Davidsson, B. J. R.;Sierks, H.;Güttler, C.;Marzari, F.;Pajola, M.;Rickman, H.;A’Hearn, M. F.;Auger, A. -T.;El-Maarry, M. R.;Fornasier, S.;Gutiérrez, P. J.;Keller, H. U.;Massironi, M.;Snodgrass, C.;Vincent, J. -B.;Barbieri, C.;Lamy, P. L.;Rodrigo, R.;Koschny, D.;Barucci, M. A.;Bertaux, J. -L.;Bertini, I.;Cremonese, G.;Da Deppo, V.;Debei, S.;De Cecco, M.;Feller, C.;Fulle, M.;Groussin, O.;Hviid, S. F.;Höfner, S.;Ip, W. -H.;Jorda, L.;Knollenberg, J.;Kovacs, G.;Kramm, J. -R.;Kührt, E.;Küppers, M.;La Forgia, F.;Lara, L. M.;Lazzarin, M.;Lopez Moreno, J. J.;Moissl-Fraund, R.;Mottola, S.;Naletto, G.;Oklay, N.;Thomas, N.;Tubiana, C. 2016. The primordial nucleus of comet 67P/Churyumov-Gerasimenko. Astronomy and Astrophysics 592, DOI: 10.1051/0004-6361/201526968
We investigate the formation and evolution of comet nuclei and other trans-Neptunian objects (TNOs) in the solar nebula and primordial disk prior to the giant planet orbit instability foreseen by the Nice model.
Aims.
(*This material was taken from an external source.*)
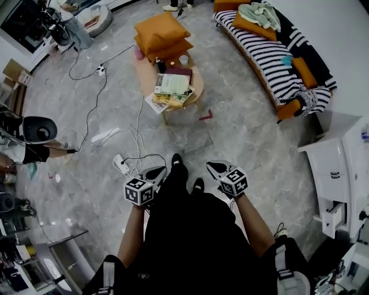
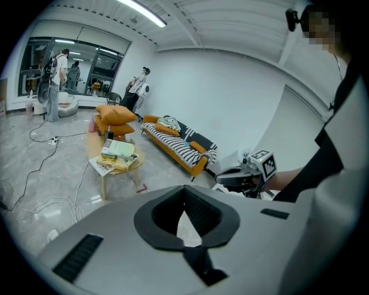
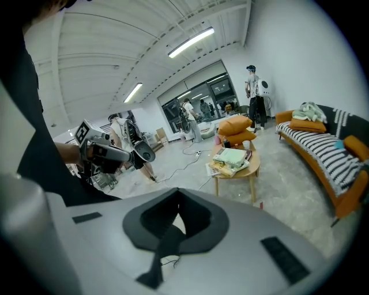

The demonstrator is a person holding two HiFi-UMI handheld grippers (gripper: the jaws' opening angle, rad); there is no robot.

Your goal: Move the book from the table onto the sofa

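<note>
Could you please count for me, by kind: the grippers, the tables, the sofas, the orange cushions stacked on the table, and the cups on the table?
grippers: 2, the left gripper and the right gripper
table: 1
sofa: 1
orange cushions on the table: 2
cup on the table: 1
Total: 7

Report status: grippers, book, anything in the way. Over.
Left gripper and right gripper shut, empty. Book atop stack on table, untouched, far ahead. Cables left of table; cushion and clothes on sofa.
</note>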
Our goal is to determine whether most observed comet nuclei are primordial rubble-pile survivors that formed in the solar nebula and young primordial disk or collisional rubble piles formed later in the aftermath of catastrophic disruptions of larger parent bodies. We also propose a concurrent comet and TNO formation scenario that is consistent with observations.
Methods. We used observations of comet 67P/Churyumov-Gerasimenko by the ESA Rosetta spacecraft, particularly by the OSIRIS camera system, combined with data from the NASA Stardust sample-return mission to comet 81P/Wild 2 and from meteoritics; we also used existing observations from ground or from spacecraft of irregular satellites of the giant planets, Centaurs, and TNOs. We performed modeling of thermophysics, hydrostatics, orbit evolution, and collision physics.
Results. We find that thermal processing due to short-lived radionuclides, combined with collisional processing during accretion in the primordial disk, creates a population of medium-sized bodies that are comparably dense, compacted, strong, heavily depleted in supervolatiles like CO and CO2; they contain little to no amorphous water ice, and have experienced extensive metasomatism and aqueous alteration due to liquid water. Irregular satellites Phoebe and Himalia are potential representatives of this population. Collisional rubble piles inherit these properties from their parents. Contrarily, comet nuclei have low density, high porosity, weak strength, are rich in supervolatiles, may contain amorphous water ice, and do not display convincing evidence of in situ metasomatism or aqueous alteration. We outline a comet formation scenario that starts in the solar nebula and ends in the primordial disk, that reproduces these observed properties, and additionally explains the presence of extensive layering on 67P/Churyumov-Gerasimenko (and on 9P/Tempel 1 observed by Deep Impact), its bi-lobed shape, the extremely slow growth of comet nuclei as evidenced by recent radiometric dating, and the low collision probability that allows primordial nuclei to survive the age of the solar system.
Conclusions. We conclude that observed comet nuclei are primordial rubble piles, and not collisional rubble piles. We argue that TNOs formed as a result of streaming instabilities at sizes below similar to 400 km and that similar to 350 of these grew slowly in a low-mass primordial disk to the size of Triton, Pluto, and Eris, causing little viscous stirring during growth. We thus propose a dynamically cold primordial disk, which prevented medium-sized TNOs from breaking into collisional rubble piles and allowed the survival of primordial rubble-pile comets. We argue that comets formed by hierarchical agglomeration out of material that remained after TNO formation, and that this slow growth was a necessity to avoid thermal processing by short-lived radionuclides that would lead to loss of supervolatiles, and that allowed comet nuclei to incorporate similar to 3 Myr old material from the inner solar system.